What difference does it make to kill a baby—for any reason—in the womb rather than outside of it?
 
Abortion supporters turn a blind eye to the baby (even though they claim to care about the child’s potential life) and consider themselves to be the saviors of the mother. If they really loved the mother, then they would not want her to go through such a traumatizing and life-ending ordeal (literally for the baby, figuratively for the mom). They would love the mother enough to support her and her child, rather than just make her the mother of a dead child. They would not wish the nightmares and pain and guilt upon her. They would not wish the typical, subconscious response of behaviors like alcoholism, drugs, or just generally losing hope and joy for life. They would not wish to put her very life in danger, as abortions can be extremely dangerous and have severely injured and killed many women. They would not wish to risk her future fertility or health, as having abortions have been linked to infertility and breast cancer later in life. They would not wish that the mother would distance herself emotionally from her current or future children, feeling guilty for taking the life of one of her own and not ever feeling worthy of being loved by the children that she spared from her “choice.” This is misguided love for the mother, thinking that she can just get rid of an unplanned problem and continue on with a happy, normal life.
 
I’m heartbroken for blindness and hardness of heart. I’m heartbroken for those who I know personally—and I know they are good and beautiful souls—but they unknowingly support all of this. “Mercy killing.” That is not mercy… do you know what true mercy is? “Forgive them, Father, for they know not what they do…”
 
I cannot judge and I cannot forgive. All I can do is what I have been commanded to do: love. I love all the little babies, born and unborn. I love the mothers, the ones who joyfully announce the life within them and the ones who are scared to death, not knowing what to do about the life within them.

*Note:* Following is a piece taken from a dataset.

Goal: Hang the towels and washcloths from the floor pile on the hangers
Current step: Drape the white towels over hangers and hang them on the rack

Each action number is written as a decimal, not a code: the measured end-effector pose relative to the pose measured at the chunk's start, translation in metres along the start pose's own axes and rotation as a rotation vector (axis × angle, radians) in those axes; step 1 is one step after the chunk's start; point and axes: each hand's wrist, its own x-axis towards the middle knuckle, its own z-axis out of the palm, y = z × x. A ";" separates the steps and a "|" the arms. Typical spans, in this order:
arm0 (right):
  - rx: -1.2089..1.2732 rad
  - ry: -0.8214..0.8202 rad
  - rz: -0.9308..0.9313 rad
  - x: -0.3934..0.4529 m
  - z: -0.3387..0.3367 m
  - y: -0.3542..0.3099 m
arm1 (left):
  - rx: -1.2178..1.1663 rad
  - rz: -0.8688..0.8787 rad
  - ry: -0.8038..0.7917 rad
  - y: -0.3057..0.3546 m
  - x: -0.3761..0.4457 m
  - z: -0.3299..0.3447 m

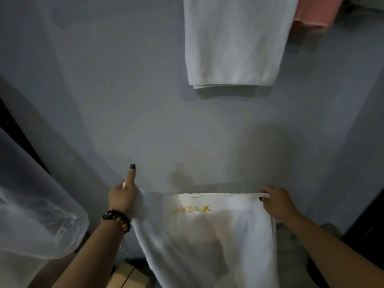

I love them so deeply, even if I never meet or know any of them. I love my brothers and sisters who support abortion. I love them to death and pray for them. I pray hard, with my knees to the ground and tears in my eyes. These, too, are God’s children. Some of them are even Christians, but who do not acknowledge “the Lord, the giver of life.” These, too, are my loved ones who are blind. Blindness to Truth breaks my heart more than anything.
 
Words do little for the blind and hard of heart. But that doesn’t mean I still can’t try, especially for those that are outside of my current community. But wherever I go, I will pray. Wherever I am, I will show love. Through God’s grace, I find more and more courage to be there, in the community, in front of the abortion clinics, if only just to show someone that I care. That I’m not judging, and that I love them. Whoever “them” is: the mother, the baby, the baby’s siblings, the father, the grandparent, the aunt or uncle, the abortionist, the clinic employee, the abortion supporter, etc. More people are affected by abortion than just the baby and the mom. “Am I my brother’s keeper?” Yes. As our [blind, very pro-abortion] President said to the Sandy Hook community: 
“And we know we can’t do this by ourselves.  It comes as a shock at a certain point where you realize, no matter how much you love these kids, you can’t do it by yourself.  That this job of keeping our children safe, and teaching them well, is something we can only do together, with the help of friends and neighbors, the help of a community, and the help of a nation.  And in that way, we come to realize that we bear a responsibility for every child because we’re counting on everybody else to help look after ours; that we’re all parents; that they’re all our children.
 
 
I’m heartbroken, but I’m not without faith, hope, or love, which only grow stronger with time.
 
 
“So faith, hope, love remain, these three; but the greatest of these is love.”